Copy out the data below, all of it, exactly.

- Opening Delimiter -

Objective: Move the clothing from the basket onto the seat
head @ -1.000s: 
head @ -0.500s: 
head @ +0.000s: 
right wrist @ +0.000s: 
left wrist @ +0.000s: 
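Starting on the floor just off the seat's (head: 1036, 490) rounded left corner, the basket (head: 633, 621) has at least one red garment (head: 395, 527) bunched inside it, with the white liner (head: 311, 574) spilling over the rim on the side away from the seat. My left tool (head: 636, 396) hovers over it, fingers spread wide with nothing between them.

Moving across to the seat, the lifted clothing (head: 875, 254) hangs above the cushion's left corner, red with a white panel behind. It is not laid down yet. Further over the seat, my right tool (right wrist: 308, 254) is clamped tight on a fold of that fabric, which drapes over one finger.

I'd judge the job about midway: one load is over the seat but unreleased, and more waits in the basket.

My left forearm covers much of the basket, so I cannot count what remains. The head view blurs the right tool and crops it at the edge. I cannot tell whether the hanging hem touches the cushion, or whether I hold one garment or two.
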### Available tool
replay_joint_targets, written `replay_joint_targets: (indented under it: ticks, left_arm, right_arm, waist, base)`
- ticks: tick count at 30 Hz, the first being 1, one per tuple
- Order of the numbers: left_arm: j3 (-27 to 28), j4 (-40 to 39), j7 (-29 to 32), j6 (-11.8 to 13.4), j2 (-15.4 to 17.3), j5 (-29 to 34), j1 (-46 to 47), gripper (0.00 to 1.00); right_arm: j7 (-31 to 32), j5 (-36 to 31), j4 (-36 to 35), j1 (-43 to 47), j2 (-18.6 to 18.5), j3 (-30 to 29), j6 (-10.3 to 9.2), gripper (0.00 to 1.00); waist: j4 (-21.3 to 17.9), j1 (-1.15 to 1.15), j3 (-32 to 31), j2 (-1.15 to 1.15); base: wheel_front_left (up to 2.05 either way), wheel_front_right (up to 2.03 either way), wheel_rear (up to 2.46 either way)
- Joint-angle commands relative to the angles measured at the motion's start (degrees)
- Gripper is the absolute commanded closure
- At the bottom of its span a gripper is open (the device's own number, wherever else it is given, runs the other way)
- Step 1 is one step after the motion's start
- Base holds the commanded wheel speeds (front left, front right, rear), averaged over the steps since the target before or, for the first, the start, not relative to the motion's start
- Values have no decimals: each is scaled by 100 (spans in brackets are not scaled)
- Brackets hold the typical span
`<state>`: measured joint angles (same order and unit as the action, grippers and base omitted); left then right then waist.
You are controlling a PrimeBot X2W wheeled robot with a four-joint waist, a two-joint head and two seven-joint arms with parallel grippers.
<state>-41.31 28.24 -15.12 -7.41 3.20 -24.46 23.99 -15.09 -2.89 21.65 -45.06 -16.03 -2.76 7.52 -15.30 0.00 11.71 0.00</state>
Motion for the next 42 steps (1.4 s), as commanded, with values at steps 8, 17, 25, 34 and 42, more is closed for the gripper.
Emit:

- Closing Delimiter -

Solved problem
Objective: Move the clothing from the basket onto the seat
head @ -1.000s: 
head @ -0.500s: 
head @ +0.000s: 
right wrist @ +0.000s: 
left wrist @ +0.000s: 
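Starting on the floor just off the seat's (head: 1036, 490) rounded left corner, the basket (head: 633, 621) has at least one red garment (head: 395, 527) bunched inside it, with the white liner (head: 311, 574) spilling over the rim on the side away from the seat. My left tool (head: 636, 396) hovers over it, fingers spread wide with nothing between them.

Moving across to the seat, the lifted clothing (head: 875, 254) hangs above the cushion's left corner, red with a white panel behind. It is not laid down yet. Further over the seat, my right tool (right wrist: 308, 254) is clamped tight on a fold of that fabric, which drapes over one finger.

I'd judge the job about midway: one load is over the seat but unreleased, and more waits in the basket.

My left forearm covers much of the basket, so I cannot count what remains. The head view blurs the right tool and crops it at the edge. I cannot tell whether the hanging hem touches the cushion, or whether I hold one garment or two.
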### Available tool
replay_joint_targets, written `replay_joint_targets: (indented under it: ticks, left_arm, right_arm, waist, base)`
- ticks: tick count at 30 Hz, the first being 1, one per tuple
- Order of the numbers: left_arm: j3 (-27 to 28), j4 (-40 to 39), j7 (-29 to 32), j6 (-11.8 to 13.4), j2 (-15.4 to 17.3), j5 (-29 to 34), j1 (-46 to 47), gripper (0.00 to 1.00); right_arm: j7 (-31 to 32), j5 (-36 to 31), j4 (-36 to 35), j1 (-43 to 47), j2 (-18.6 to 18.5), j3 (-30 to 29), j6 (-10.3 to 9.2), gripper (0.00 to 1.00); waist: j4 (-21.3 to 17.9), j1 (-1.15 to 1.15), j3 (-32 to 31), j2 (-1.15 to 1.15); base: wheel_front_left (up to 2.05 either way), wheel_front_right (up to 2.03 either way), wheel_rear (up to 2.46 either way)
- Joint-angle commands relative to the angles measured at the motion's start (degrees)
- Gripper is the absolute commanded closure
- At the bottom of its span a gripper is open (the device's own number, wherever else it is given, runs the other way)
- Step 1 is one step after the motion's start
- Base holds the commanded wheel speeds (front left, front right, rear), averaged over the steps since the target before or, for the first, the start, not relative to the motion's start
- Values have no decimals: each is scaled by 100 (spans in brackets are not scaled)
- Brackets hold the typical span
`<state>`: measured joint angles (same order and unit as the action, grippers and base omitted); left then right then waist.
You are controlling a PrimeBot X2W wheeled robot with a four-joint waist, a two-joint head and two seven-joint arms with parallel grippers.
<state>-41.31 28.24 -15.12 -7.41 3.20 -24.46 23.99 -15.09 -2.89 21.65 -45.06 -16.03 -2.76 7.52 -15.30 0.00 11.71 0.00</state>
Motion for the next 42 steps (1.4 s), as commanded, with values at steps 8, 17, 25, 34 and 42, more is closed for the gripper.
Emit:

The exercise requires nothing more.